That night, here is how I imagined Osama's final moments:
At Ground Zero, a chair is prepared where he will sit. Above the chair a canopy is stretched, a simple tarpaulin suspended by poles. Outside the poles there is a walkway that goes around the perimeter of the canopy, with stairs leading up and down on either side. Nearby, bulldozers have delivered a pile of rubble saved from the dark mess he made.
The crowd gathers around, and anyone who has been hurt by his actions may take a piece of rubble in their hand. Children, parents, widows, friends, firefighters, rescuers, targeted Muslims, air travelers file past Osama and tell him what he did. They walk up the stairs and toss their object onto the tarp in the name of the Lost, perhaps with a shout, a silent prayer, or the words they've been dying to say.
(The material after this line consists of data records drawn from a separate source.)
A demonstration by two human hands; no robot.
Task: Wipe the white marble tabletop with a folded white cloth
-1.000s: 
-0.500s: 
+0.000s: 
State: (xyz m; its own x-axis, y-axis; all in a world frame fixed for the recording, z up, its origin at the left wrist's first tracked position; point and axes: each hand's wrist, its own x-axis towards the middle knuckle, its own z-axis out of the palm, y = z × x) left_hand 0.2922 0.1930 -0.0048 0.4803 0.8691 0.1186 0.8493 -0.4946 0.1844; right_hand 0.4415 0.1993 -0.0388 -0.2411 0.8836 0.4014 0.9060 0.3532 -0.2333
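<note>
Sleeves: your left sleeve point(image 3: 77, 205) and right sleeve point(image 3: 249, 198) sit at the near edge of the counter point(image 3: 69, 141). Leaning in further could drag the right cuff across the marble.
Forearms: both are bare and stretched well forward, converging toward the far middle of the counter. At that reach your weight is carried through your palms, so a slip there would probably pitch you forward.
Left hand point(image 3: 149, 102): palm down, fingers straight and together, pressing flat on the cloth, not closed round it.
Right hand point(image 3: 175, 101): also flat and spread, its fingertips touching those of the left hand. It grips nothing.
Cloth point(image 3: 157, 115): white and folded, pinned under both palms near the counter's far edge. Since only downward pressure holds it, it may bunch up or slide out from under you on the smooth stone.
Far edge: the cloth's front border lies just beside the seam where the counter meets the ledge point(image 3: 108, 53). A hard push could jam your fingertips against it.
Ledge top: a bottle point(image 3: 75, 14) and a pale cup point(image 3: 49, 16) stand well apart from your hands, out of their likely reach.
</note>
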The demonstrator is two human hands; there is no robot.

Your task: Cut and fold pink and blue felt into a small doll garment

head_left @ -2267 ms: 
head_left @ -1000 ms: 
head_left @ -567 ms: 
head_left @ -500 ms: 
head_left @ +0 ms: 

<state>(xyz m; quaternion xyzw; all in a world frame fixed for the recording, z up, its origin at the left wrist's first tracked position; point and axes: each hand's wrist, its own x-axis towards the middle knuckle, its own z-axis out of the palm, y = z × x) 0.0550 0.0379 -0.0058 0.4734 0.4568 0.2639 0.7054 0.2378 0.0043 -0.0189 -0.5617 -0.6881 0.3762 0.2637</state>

As the day goes on, each small stone adds to the next and the canopy begins to sag. At some point it will break, crushing him under the rubble and pain he created. But the pageant does not end until all the rubble is gone and every harm is spoken.
4 comments:
And that, in a way, is exactly what happened. The angry math that poured all those resources into the apprehension and killing of one man can be traced to that pile of rubble. It was the deepest cut we have felt as a nation. It trumps Pearl Harbor, since that was a Naval Base. It wins by sheer numbers of innocent victims, at the scene of his crime and after. The weight of his actions finally caught up with him, and justice like karma, caught up with him. Call it gravity, call it fate. Call it the end of the road. It starts to balance all of those "why did that person have to die?" quandaries we experience every day.
You still killed him...
You still killed him...
Yes, that's what capital punishment means, alas.